**EXERCISE REQUIREMENTS**:
Among the records that follow, find the line with "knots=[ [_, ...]" and the line with "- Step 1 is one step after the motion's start". Set down those lines and all lines between them exactly, without adding anything.
^^^^^^^^^^^^^^^^
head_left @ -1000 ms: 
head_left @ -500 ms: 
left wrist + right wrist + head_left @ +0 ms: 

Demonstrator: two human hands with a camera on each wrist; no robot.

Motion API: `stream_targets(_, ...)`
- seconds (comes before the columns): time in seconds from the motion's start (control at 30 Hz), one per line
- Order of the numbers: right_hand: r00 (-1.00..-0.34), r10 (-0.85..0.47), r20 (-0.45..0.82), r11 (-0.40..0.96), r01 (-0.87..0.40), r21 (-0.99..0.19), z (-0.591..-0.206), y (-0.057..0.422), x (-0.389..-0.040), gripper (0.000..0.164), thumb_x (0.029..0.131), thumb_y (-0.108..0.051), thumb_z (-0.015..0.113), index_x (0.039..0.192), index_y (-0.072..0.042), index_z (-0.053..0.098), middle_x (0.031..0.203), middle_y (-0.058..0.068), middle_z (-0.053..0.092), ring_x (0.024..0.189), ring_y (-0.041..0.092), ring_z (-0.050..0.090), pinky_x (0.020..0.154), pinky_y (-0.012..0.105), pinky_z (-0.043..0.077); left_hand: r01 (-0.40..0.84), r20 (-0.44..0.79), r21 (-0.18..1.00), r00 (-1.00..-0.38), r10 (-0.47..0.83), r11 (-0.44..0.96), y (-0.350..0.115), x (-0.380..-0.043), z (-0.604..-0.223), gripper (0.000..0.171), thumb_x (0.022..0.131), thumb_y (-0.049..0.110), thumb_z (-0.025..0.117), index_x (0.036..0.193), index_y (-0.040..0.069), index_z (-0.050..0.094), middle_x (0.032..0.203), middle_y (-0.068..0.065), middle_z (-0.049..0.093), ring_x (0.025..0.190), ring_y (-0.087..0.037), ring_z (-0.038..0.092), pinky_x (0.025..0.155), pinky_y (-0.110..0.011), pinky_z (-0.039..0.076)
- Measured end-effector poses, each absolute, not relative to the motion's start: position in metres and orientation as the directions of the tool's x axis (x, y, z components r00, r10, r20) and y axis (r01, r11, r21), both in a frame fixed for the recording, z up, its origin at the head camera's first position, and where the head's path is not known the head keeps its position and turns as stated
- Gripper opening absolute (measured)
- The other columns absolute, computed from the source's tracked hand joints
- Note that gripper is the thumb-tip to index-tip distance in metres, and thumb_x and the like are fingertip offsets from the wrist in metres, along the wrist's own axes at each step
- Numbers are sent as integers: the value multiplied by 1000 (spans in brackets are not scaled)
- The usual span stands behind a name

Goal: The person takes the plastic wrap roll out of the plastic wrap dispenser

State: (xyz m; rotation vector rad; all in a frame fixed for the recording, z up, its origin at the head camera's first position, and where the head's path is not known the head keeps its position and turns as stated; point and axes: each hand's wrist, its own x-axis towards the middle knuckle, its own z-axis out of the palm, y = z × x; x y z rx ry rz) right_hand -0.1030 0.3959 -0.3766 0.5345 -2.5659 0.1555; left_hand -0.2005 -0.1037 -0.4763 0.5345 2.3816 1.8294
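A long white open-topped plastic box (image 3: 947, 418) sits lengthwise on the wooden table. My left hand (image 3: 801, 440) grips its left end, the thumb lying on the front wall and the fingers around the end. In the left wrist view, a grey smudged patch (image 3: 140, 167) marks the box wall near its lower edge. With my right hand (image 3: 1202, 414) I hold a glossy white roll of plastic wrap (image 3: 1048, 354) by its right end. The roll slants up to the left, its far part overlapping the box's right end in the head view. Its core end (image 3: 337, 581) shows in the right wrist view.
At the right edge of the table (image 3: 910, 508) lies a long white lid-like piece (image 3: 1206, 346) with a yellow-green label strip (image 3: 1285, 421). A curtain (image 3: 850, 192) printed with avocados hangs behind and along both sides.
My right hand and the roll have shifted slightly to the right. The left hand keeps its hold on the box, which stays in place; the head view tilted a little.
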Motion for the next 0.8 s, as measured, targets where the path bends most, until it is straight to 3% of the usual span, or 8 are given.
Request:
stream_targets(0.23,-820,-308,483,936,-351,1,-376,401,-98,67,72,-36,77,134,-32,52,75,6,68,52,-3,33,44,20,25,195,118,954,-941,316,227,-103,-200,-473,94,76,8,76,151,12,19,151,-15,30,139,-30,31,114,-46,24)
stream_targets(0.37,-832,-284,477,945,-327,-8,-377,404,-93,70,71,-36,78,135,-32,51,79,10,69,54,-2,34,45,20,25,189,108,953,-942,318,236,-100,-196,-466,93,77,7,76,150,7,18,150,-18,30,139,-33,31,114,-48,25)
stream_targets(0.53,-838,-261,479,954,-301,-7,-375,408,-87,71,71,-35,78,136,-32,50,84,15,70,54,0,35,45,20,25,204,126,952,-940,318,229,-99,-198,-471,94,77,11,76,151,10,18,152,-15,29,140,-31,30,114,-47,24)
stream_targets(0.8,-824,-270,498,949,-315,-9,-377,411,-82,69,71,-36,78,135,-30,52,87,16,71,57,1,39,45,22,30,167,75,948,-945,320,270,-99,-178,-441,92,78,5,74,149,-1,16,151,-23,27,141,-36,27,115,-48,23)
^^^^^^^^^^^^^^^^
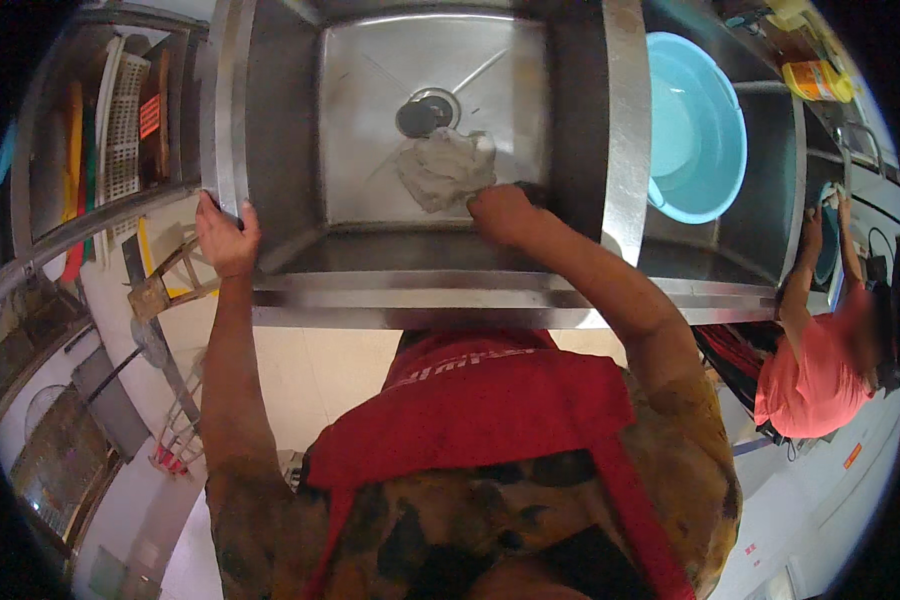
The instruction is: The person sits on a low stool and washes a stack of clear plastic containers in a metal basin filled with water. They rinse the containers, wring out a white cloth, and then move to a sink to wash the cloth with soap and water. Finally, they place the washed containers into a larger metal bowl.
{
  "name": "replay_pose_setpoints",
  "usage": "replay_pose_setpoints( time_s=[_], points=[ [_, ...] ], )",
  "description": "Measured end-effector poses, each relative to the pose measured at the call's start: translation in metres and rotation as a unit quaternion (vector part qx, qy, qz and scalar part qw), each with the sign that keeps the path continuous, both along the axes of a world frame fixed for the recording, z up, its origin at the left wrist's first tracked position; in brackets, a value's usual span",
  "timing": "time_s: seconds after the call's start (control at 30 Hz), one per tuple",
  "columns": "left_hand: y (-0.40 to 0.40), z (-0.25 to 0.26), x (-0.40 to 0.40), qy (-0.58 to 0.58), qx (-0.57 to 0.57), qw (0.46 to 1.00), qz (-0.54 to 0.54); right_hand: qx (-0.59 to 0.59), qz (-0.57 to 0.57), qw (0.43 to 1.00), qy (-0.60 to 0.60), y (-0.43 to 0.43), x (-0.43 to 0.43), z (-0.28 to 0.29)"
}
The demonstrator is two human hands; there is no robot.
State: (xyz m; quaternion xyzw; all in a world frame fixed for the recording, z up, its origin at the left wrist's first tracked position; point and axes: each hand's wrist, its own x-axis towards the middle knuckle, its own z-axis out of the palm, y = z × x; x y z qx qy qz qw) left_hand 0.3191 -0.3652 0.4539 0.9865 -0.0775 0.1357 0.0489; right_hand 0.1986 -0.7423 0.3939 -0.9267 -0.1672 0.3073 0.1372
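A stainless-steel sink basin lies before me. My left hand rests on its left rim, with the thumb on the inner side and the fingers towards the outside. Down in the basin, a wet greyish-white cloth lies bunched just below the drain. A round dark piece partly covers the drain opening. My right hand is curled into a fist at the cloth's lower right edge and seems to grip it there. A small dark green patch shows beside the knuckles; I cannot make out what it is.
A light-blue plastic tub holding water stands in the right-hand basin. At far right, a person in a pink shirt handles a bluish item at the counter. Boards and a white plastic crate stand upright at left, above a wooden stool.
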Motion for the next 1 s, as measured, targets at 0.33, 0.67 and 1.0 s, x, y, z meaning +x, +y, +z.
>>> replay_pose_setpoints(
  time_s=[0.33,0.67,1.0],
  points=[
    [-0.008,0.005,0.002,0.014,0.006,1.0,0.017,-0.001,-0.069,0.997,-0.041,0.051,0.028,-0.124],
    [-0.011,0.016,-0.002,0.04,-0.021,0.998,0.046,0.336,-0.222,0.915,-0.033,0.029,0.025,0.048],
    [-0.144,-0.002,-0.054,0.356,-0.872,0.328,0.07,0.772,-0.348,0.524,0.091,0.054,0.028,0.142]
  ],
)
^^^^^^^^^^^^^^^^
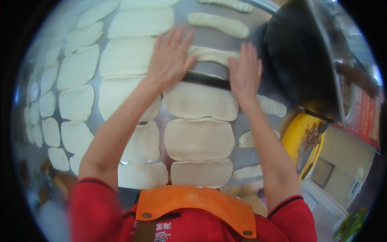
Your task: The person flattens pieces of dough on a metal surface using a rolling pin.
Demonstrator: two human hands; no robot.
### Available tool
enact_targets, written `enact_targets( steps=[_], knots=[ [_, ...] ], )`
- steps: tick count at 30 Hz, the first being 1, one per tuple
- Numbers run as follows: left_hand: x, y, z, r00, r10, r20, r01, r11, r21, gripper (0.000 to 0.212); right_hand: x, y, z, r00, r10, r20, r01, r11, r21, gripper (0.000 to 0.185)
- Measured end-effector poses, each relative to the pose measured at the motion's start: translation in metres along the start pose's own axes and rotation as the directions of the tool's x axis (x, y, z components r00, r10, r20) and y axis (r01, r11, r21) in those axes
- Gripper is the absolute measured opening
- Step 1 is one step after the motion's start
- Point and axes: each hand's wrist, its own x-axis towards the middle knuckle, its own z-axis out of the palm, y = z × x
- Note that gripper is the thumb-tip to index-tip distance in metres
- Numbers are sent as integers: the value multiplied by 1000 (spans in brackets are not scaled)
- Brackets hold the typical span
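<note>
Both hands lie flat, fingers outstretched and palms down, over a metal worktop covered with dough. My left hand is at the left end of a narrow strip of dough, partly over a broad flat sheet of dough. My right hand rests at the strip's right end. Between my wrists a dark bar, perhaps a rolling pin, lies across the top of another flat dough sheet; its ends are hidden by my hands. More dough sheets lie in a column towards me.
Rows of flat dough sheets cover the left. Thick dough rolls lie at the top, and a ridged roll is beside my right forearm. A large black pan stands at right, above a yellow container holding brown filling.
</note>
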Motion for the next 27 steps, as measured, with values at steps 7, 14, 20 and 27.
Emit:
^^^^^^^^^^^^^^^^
**ANSWER TO THIS TASK**:
enact_targets, written `enact_targets( steps=[_], knots=[ [_, ...] ], )`
- steps: tick count at 30 Hz, the first being 1, one per tuple
- Numbers run as follows: left_hand: x, y, z, r00, r10, r20, r01, r11, r21, gripper (0.000 to 0.212); right_hand: x, y, z, r00, r10, r20, r01, r11, r21, gripper (0.000 to 0.185)
- Measured end-effector poses, each relative to the pose measured at the motion's start: translation in metres along the start pose's own axes and rotation as the directions of the tool's x axis (x, y, z components r00, r10, r20) and y axis (r01, r11, r21) in those axes
- Gripper is the absolute measured opening
- Step 1 is one step after the motion's start

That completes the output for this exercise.